What to work on
Transcribe only the part of the listing below that begins at the line containing "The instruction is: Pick" and runs to its final line, keeping both ends.

Provided material

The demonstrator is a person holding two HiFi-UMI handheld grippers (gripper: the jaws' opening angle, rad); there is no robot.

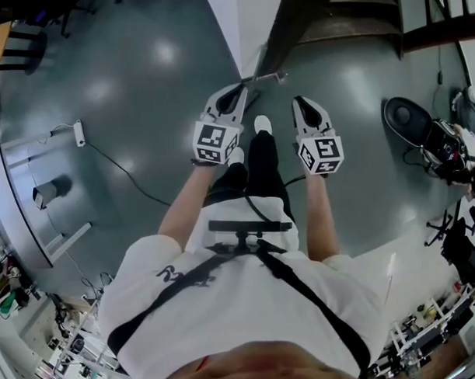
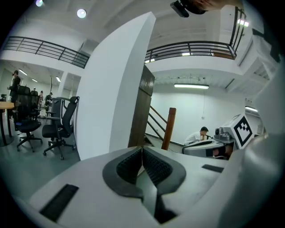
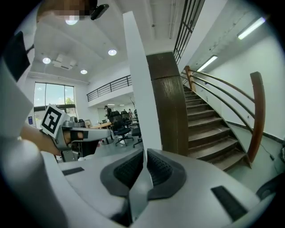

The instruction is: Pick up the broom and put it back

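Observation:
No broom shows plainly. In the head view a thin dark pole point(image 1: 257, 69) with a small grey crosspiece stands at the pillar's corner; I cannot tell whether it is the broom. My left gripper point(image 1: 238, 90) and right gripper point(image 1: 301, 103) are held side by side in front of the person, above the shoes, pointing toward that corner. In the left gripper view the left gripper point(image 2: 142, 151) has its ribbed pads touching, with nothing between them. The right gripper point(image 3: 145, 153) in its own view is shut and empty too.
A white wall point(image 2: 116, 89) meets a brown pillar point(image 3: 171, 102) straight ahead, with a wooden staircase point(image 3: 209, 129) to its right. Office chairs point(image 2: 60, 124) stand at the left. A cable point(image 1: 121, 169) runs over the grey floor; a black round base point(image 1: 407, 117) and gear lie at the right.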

Result for this task
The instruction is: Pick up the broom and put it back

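Observation:
No broom shows plainly. In the head view a thin dark pole point(image 1: 257, 69) with a small grey crosspiece stands at the pillar's corner; I cannot tell whether it is the broom. My left gripper point(image 1: 238, 90) and right gripper point(image 1: 301, 103) are held side by side in front of the person, above the shoes, pointing toward that corner. In the left gripper view the left gripper point(image 2: 142, 151) has its ribbed pads touching, with nothing between them. The right gripper point(image 3: 145, 153) in its own view is shut and empty too.
A white wall point(image 2: 116, 89) meets a brown pillar point(image 3: 171, 102) straight ahead, with a wooden staircase point(image 3: 209, 129) to its right. Office chairs point(image 2: 60, 124) stand at the left. A cable point(image 1: 121, 169) runs over the grey floor; a black round base point(image 1: 407, 117) and gear lie at the right.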

The response is now done.